Afyonkarahisar’ın Tercihi: Siyasetin “Maden Suyu” Berraklığı
Afyonkarahisar, 31 Mart yerel seçimlerinin en çarpıcı sonuçlarından birine sahne oldu:
Uzun yıllardır AK Parti’nin elinde tuttuğu belediye, bu kez CHP’li Burcu Köksal’a emanet edildi.
Ancak görünen o ki, bazıları bu sonucu hazmetmekte zorlanıyor.
AK Parti Afyonkarahisar Milletvekili Ali Özkaya’nın, belediye başkanı seçilen Köksal’ı ziyaret etmemesini “hayırlı olmadığını düşünüyorum” sözleriyle gerekçelendirmesi, siyasi nezaketten uzak bir tavrın yansıması.
Peki gerçekten “hayırsız” olan ne?
Siyasi Hazımsızlık mı, Demokrasiye Saygısızlık mı?
Ali Özkaya’nın, “Neden gideyim?” diyerek belediye ziyaretini reddetmesi, kaybeden tarafın demokratik sonuçlara bakışını özetliyor.
Oysa demokrasi, sadece kazanınca değil, kaybedince de olgunluk gerektirir.
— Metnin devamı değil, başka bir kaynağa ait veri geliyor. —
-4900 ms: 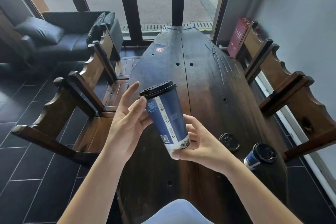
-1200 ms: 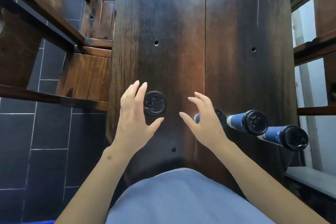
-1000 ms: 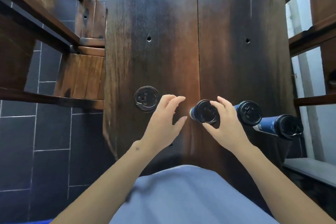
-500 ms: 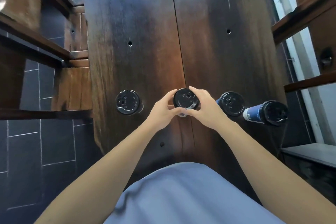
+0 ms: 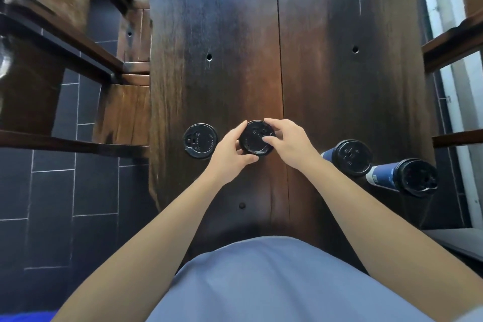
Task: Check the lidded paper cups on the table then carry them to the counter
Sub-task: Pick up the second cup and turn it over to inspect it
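Since a second ago both hands' grip closed around the middle cup [image 5: 256,141], pinching its lid.

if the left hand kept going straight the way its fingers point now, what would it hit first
The left hand points up and to the right, and its fingers already grip the middle cup's black lid. That lid is what it meets first; the right hand holds the lid's far side. Depth is hard to judge from above.

Dark slate floor tiles [image 5: 65,191] ran along the left, pale grout lines showing. Wooden chairs [image 5: 78,42] stood beside the left edge of the table, more chair rails [image 5: 452,42] by its right edge. Light-blue clothing [image 5: 274,282] filled the bottom.
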The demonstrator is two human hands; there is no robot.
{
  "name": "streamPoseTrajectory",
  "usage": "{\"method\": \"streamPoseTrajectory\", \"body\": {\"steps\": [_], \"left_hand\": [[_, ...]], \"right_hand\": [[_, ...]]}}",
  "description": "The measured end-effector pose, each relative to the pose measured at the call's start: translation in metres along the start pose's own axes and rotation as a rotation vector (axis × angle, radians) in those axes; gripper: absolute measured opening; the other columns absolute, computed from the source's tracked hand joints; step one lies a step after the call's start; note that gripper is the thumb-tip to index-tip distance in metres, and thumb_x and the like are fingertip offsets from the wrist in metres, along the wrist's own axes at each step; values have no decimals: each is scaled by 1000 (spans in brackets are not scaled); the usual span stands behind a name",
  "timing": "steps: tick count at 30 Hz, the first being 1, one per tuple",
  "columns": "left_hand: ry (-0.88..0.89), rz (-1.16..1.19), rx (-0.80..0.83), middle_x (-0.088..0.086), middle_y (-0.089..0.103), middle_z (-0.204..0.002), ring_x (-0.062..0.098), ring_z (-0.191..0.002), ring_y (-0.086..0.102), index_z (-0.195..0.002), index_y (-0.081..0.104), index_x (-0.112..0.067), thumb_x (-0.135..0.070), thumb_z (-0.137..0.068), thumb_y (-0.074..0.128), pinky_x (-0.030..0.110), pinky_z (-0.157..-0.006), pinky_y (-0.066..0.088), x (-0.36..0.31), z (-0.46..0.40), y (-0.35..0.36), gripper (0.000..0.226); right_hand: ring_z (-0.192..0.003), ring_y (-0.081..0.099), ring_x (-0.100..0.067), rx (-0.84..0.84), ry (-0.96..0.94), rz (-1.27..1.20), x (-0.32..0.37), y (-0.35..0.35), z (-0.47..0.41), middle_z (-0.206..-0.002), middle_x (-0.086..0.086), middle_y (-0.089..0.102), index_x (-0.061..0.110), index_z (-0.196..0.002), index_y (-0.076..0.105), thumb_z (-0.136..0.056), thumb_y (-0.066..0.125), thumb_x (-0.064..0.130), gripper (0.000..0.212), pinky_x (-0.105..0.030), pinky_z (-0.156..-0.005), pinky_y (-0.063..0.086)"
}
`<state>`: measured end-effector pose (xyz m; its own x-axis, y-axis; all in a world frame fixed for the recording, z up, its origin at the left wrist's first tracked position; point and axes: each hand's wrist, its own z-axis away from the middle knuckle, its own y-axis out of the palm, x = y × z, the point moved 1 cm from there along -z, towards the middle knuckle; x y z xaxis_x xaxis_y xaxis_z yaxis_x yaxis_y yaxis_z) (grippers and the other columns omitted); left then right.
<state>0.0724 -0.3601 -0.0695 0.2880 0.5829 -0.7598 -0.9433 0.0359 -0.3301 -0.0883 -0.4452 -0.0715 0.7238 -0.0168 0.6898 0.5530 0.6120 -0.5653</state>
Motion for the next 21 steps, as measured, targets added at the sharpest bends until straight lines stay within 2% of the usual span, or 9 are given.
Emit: {"method": "streamPoseTrajectory", "body": {"steps": [4,9,12,14,17,21], "left_hand": [[1,11,-88,0,48,-157,19,-141,52,-159,37,-23,-5,-83,86,43,-116,47,11,4,2,92],[17,4,-126,-2,54,-153,18,-138,55,-156,42,-23,-10,-84,86,44,-116,47,18,5,2,86],[44,-34,-116,-4,56,-149,14,-136,55,-154,43,-24,-13,-84,86,41,-116,46,18,6,1,83],[52,-70,-116,-3,56,-149,15,-137,54,-155,42,-22,-15,-85,86,41,-118,45,18,6,0,84],[59,-85,-113,0,54,-152,18,-139,53,-157,39,-20,-16,-87,84,43,-117,45,17,7,0,84],[46,-101,-121,1,52,-155,20,-141,52,-157,39,-22,-19,-91,81,40,-120,40,14,7,2,79]], "right_hand": [[-124,61,-19,2,11,-39,4,9,-1,-139,-2,61,23,-146,55,-99,67,25,48,-32,-104,48],[-120,61,-16,-20,32,-56,2,20,1,-135,0,65,26,-143,56,-101,62,32,43,-35,-103,51],[-109,64,-14,-57,90,-94,2,24,-4,-123,1,69,24,-131,62,-105,50,41,33,-20,-85,53],[-104,64,-14,-87,159,-121,8,28,-10,-117,0,69,20,-125,62,-107,41,46,37,-16,-75,49],[-103,64,-18,-112,232,-128,25,37,-24,-112,0,65,19,-124,57,-108,32,49,43,-29,-81,57],[-92,61,-19,-153,298,11,42,49,-42,-101,1,61,15,-119,61,-108,23,50,52,-31,-76,45]]}}
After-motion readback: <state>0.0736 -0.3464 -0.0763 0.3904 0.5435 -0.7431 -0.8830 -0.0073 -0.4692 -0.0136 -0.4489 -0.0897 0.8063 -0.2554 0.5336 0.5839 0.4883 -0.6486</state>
AK Parti’nin bu tutumu, yıllardır Afyonkarahisar’da uyguladığı politikaların sorgulanmasına neden oluyor:
Belediye hizmetlerinde yaşanan aksaklıklar, aday belirleme sürecindeki iç çekişmeler ve “metal yorgunluğu” tabir edilen parti içi tıkanıklık…
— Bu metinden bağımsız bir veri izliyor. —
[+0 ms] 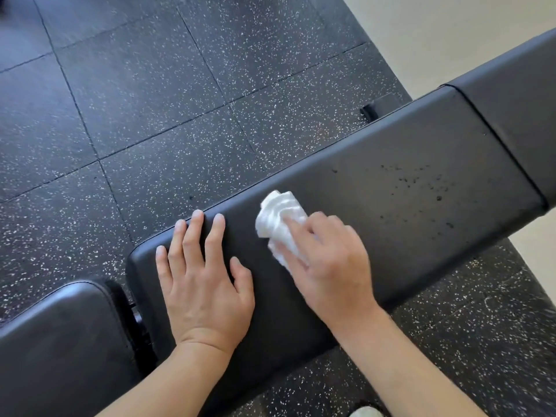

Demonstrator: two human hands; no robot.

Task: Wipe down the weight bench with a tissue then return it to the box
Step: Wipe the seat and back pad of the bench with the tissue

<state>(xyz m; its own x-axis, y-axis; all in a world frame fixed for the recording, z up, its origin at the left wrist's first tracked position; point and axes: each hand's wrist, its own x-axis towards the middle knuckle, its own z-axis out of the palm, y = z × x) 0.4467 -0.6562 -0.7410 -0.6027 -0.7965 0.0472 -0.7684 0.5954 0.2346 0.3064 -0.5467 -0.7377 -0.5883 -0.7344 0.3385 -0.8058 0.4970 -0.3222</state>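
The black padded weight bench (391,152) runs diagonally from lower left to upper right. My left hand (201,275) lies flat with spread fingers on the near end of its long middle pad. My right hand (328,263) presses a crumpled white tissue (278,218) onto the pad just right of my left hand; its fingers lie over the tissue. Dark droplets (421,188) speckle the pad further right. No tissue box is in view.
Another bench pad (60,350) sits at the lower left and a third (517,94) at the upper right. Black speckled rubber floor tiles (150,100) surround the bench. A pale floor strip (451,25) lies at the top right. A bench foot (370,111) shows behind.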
Tüm bunlar, sandıktan çıkan sonucun tesadüf olmadığını gösteriyor.
Burcu Köksal’ın, Özkaya’nın açıklamasına sosyal medyadan yaptığı gönderme ise siyasetin incelikli diline dair bir ders niteliğinde:
Afyon maden suyu şişesi paylaşarak, “Bu işin tek alakası, Afyonkarahisar’ın gerçekleri” mesajını verdi.
Yerel değerlere vurgu yapan bu duruş, halkın taleplerini önceleyen bir siyaset anlayışının sinyali.
“Maden Suyu” Duruşu: Siyasetin Pusulası Yerellik
Burcu Köksal’ın CHP’li bir belediye başkanı olarak öne çıkması, onun siyasi geçmişinden bağımsız değil.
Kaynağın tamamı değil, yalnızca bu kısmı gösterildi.